Merge pull request #107802 from gfitzgerald42/patch-2

Jak-MS · web-flow · commit fe41c38f46db · 2023-04-11T15:20:23.000-07:00
Provide additional information on vulnerabilities
diff --git a/articles/machine-learning/how-to-troubleshoot-environments.md b/articles/machine-learning/how-to-troubleshoot-environments.md
@@ -13,9 +13,9 @@ ms.topic: troubleshooting
 ms.custom: devx-track-python, event-tier1-build-2022, ignite-2022
 ---
 
-# Troubleshooting environment image builds using troubleshooting log error messages
+# Troubleshooting environment issues
 
-In this article, learn how to troubleshoot common problems you may encounter with environment image builds.
+In this article, learn how to troubleshoot common problems you may encounter with environment image builds and learn about AzureML environment vulnerabilities.
 
 We are actively seeking your feedback! If you navigated to this page via your Environment Definition or Build Failure Analysis logs, we'd like to know if the feature was helpful to you, or if you'd like to report a failure scenario that isn't yet covered by our analysis. You can also leave feedback on this documentation. Leave your thoughts [here](https://aka.ms/azureml/environment/log-analysis-feedback). 
 
@@ -54,9 +54,7 @@ Multiple environments with the same definition may result in the same cached ima
 
 Running a training script remotely requires the creation of a Docker image.
 
-### Reproducibility and vulnerabilities
-
-#### *Vulnerabilities*
+## Vulnerabilities in AzureML Environments
 
 You can address vulnerabilities by upgrading to a newer version of a dependency (base image, Python package, etc.) or by migrating to a different dependency that satisfies security
 requirements. Mitigating vulnerabilities is time consuming and costly since it can require refactoring of code and infrastructure. With the prevalence
@@ -68,38 +66,82 @@ There are some ways to decrease the impact of vulnerabilities:
 - Compartmentalize your environment so you can scope and fix issues in one place.
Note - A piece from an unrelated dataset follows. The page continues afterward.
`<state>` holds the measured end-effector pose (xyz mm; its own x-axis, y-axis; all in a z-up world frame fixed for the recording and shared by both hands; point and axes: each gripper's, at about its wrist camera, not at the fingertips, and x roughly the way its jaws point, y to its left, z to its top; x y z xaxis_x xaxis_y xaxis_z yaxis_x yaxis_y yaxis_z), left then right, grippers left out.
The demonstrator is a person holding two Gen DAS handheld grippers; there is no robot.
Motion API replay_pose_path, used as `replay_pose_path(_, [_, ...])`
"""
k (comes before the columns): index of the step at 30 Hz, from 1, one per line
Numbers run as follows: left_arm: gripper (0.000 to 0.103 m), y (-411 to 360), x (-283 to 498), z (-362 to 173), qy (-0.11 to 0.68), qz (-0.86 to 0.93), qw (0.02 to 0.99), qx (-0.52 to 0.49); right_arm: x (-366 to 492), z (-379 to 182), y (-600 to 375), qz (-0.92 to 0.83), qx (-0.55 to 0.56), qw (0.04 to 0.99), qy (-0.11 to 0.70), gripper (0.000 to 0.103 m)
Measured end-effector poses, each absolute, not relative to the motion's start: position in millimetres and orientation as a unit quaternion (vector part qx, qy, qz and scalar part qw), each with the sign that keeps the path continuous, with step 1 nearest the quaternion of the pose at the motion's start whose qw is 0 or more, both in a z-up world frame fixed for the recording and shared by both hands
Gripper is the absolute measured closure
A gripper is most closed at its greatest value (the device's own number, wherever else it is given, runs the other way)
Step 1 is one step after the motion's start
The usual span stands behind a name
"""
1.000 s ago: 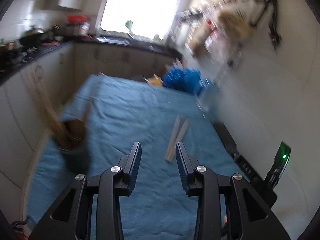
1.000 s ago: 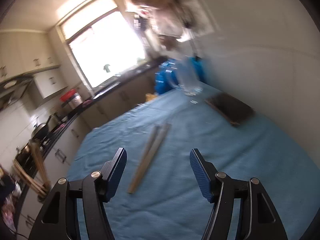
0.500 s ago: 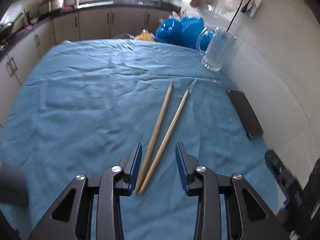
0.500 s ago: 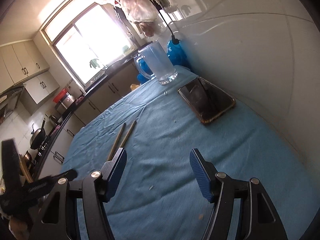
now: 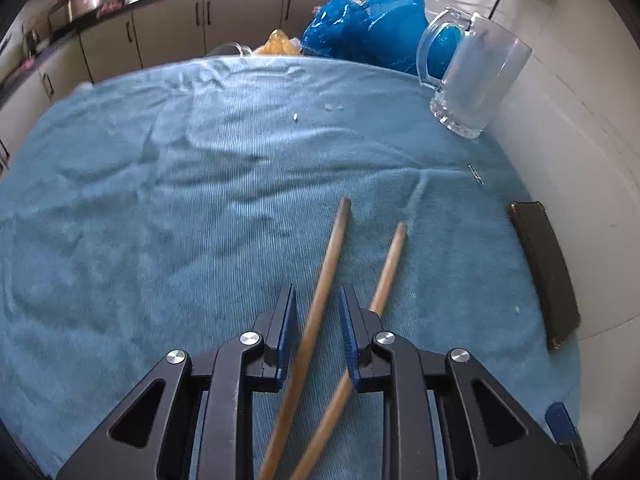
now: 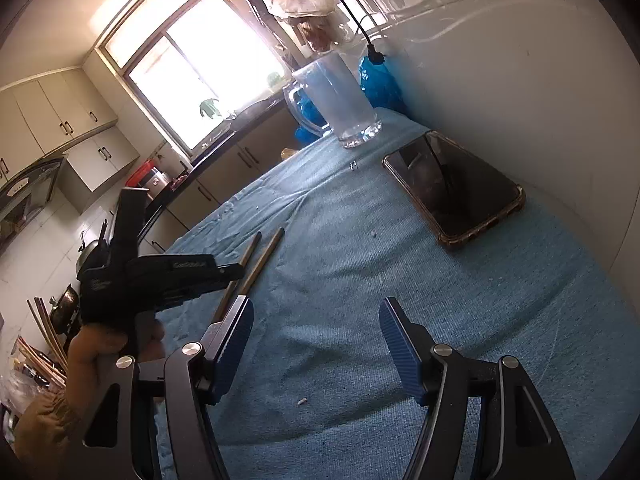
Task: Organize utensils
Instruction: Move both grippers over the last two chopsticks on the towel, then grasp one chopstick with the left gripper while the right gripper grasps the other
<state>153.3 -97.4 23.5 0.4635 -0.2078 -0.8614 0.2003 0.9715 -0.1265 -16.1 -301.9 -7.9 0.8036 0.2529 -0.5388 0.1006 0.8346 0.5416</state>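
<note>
The left gripper [image 5: 316,320] is reaching down over the blue cloth [image 5: 160,240] at the bottom centre of the left wrist view, and its jaws are closing. One chopstick [image 5: 326,268] is running up between the blue pads, though a sliver of gap is showing on each side, so the pads are not pressing on it. The second chopstick [image 5: 388,268] is lying just right of it; it is passing under the right finger and coming out below, so only the first one is sitting squarely in the gap. Both sticks are angling up toward the middle of the frame, tips apart.

In the right wrist view, the right gripper [image 6: 316,344] is hanging wide apart at the bottom of the frame with nothing but cloth between its fingers. At the left edge a hand [image 6: 100,344] in a tan sleeve is gripping the black handle of the other gripper, whose nose is pointing at the chopsticks near the centre-left; whether it is touching them from this angle is hard to say.

A glass mug [image 5: 476,84] is standing upright in the upper right, by the white wall. A phone [image 6: 452,188] is lying flat on the cloth below it, and blue bags [image 5: 364,24] are bunching up behind the mug.
</note>
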Motion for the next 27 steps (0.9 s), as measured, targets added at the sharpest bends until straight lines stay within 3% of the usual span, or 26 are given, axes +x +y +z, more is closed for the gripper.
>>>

 - Understand flagged vulnerabilities and their relevance to your scenario.
 
-#### *Vulnerabilities vs Reproducibility*
+### Scan for Vulnerabilities 
+
+You can monitor and maintain environment hygiene with [Microsoft Defender for Container Registry](../defender-for-cloud/defender-for-containers-vulnerability-assessment-azure.md) to help scan images for vulnerabilities. 
+
+To automate this process based on triggers from Microsoft Defender, see [Automate responses to Microsoft Defender for Cloud triggers](../defender-for-cloud/workflow-automation.md).
+
+### Vulnerabilities vs Reproducibility
 
 Reproducibility is one of the foundations of software development. When you're developing production code, a repeated operation must guarantee the same
 result. Mitigating vulnerabilities can disrupt reproducibility by changing dependencies.
 
 Azure Machine Learning's primary focus is to guarantee reproducibility. Environments fall under three categories: curated,
 user-managed, and system-managed.
 
-**Curated environments** are pre-created environments that Azure Machine Learning manages and are available by default in every Azure Machine Learning workspace provisioned.
+### *Curated Environments*
 
-They contain collections of Python packages and settings to help you get started with various machine learning frameworks. You're meant to use them as is.
-These pre-created environments also allow for faster deployment time.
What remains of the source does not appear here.